Nella messa alla prova per adulti è ravvisabile una connotazione di natura sostanziale, laddove essa ha natura di causa di estinzione del reato che interviene solo al termine di una ben precisa procedura di ammissione e di una fase di sottoposizione dell’imputato alla messa alla prova, prodromica agli effetti sostanziali, il cui esito é non solo del tutto incerto, ma é altresì comprensivo di possibili, pregnanti interventi del Giudice.
Ciò, unitamente alla considerazione che i termini per la richiesta della messa alla prova si atteggiano in modo assai simile a quelli dei procedimenti speciali, sembra far prevalere i profili processuali della disciplina in esame rispetto a quelli sostanziali.

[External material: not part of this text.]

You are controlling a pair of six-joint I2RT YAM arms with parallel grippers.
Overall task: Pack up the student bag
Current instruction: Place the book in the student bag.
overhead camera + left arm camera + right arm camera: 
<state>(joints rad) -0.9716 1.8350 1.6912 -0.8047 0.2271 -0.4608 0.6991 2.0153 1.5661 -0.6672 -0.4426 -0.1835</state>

Inoltre, assumono rilievo sia il fatto che la Legge 67/2014, oltre a non prevedere una disciplina transitoria, ha espressamente individuato ben precisi termini di decadenza per la domanda (quelli di cui all’ art. 464-bis comma 2 C.p.P.), sia il fatto che, a fronte di quanto accaduto per la disciplina della sospensione dei procedimenti in absentia (con la legge 118/2014), neppure in un momento successivo il Legislatore é intervenuto per introdurre una disciplina di diritto intertemporale per la messa alla prova per adulti.
Il che depone ulteriormente per una scelta del Legislatore nel senso della regolamentazione dell’istituto senza particolari previsioni transitorie e (stante appunto l’introduzione di specifici termini di decadenza) dell’irretroattività della disciplina in esame in quanto regolata dal principio tempus regit actum vigente in materia processuale.
Né offre argomenti a contrario il raffronto, pur sostenuto da una parte della dottrina, con l’istituto dei lavori di pubblica utilità previsti nell’ambito dei reati stradali ex art. 186, comma 9-bis Cod.Strada, in relazione ai quali é stata ammessa l’applicazione retroattiva dei lavori di pubblica utilità anche ai fatti antecedenti la Legge 120/2010 che li ha introdotti.
Va osservato che i lavori di pubblica utilità sono espressamente qualificati come sanzioni sostitutive, che trovano applicazione in sede di definizione del processo e previa determinazione di una sanzione finale, ed é perciò del tutto naturale che essi vengano assimilati alle previsioni sanzionatorie con riferimento all’applicabilità retroattiva pro reo.
La messa alla prova, invece, pur presentando indubbie affinità sul piano esecutivo, non ha né tali caratteristiche né tali finalità e, se fallisce, il processo riprende il suo corso (mentre l’esito negativo dei lavori di pubblica utilità implica l’applicazione della pena che era stata sostituita).
Del resto, non può sottacersi che la giurisprudenza di legittimità si é ormai assestata su un orientamento che qualifica l’istituto della messa alla prova come avente carattere essenzialmente processuale, con conseguente applicazione (in mancanza di disposizioni transitorie) del principio tempus regit actum.